Although most federal and statewide races were contested in this week’s Oregon Primary Election, serving in the Oregon justice system or state Legislature appears to have lost its appeal to political candidates.

From that perspective, it’s a boring election week in Oregon.

Of course, in Yamhill County, we may have an extended nail-biter to determine if David “Bubba” King will unseat incumbent county Commissioner Lindsay Berschauer without a November runoff. King’s current vote-count lead is perilously close to falling below the 50 percent (plus one) level needed for outright election.

I’m just guessing — without having Thursday-updated ballot counts prior to publication — that we are headed into six more months of controversial campaigning for that four-year seat on the commission.
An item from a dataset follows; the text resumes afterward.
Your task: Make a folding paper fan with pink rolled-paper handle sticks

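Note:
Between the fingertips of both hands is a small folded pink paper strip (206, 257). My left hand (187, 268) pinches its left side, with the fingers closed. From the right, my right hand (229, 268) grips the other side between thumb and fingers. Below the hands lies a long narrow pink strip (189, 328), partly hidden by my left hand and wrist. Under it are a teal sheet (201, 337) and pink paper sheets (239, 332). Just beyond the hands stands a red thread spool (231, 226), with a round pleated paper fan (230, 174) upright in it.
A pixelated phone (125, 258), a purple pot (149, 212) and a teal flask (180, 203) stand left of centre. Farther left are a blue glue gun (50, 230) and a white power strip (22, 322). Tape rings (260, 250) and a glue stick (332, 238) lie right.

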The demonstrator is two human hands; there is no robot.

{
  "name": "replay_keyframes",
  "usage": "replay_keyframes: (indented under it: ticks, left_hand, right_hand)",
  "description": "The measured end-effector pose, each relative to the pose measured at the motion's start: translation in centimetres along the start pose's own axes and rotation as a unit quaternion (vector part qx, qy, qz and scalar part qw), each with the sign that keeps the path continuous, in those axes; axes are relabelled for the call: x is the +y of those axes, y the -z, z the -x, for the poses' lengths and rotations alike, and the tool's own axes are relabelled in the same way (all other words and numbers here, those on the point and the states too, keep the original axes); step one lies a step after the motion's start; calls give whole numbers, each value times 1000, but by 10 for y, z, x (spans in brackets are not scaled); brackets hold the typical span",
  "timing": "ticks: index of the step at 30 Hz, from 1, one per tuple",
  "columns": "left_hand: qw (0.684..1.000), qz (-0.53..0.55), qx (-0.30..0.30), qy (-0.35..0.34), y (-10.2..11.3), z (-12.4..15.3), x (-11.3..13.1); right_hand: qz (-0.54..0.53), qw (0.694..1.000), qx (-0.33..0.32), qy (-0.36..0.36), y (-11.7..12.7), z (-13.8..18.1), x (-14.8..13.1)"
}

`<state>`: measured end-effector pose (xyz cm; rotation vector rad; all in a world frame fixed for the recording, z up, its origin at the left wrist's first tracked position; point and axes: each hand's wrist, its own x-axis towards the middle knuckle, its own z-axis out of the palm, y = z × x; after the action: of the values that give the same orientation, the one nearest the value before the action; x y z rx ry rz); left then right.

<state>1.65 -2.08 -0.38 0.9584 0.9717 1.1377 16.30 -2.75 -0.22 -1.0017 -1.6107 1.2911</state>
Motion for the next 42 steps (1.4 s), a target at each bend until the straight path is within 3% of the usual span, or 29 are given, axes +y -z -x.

If so, we all might learn more about my favorite nut, the filbert, its role in Yamhill County politics, and the $10,000 donation to Commissioner Berschauer’s campaign one day before the election.

But I digress … back to the bore:


Jeb Bladine is president and publisher of the News-Register.

> See his column

Partisan and nonpartisan races alike are lacking Oregon candidates this year. Consider these examples:

Twenty-five of 30 Oregon state Senate seats — and 99 of 120 state House of Representatives races — were uncontested in this week’s Democrat and Republican races. Same thing for 23 of 29 nonpartisan district attorney elections, including Yamhill County, and 53 of 59 Circuit Court judgeships. All incumbents were unopposed in seeking re-election to the state Supreme Court, state Court of Appeals and Oregon Tax Court.

Even in contested races, a high percentage of winning candidates ran away with large vote margins over lesser-known or under-financed challengers. Still, there was some drama behind at least one blow-out election result:

Last year, state Rep. Charlie Conrad from rural Lane County became the only Republican who supported House Bill 2002. One news report quoted him as saying he “gained new perspectives on gender-affirming care by speaking with health care providers and transgender youth.”

Ballots counted through Wednesday showed incumbent Conrad at 18 percent compared to challenger Darin Harbick’s 82 percent. We were reminded that moderate Republicans – despite some evidence to the contrary described in today’s newspaper editorial – often are precluded from office in Oregon because they can’t pass the prevailing ideology test in their party’s Primary Election.

So, can we at least set politics aside for summer? Nope … the first presidential debate is scheduled for June 27.

CLARIFICATION: Last week’s column about the Blanchet Farm gathering on June 6 should have noted that the event is by invitation, with RSVP requested.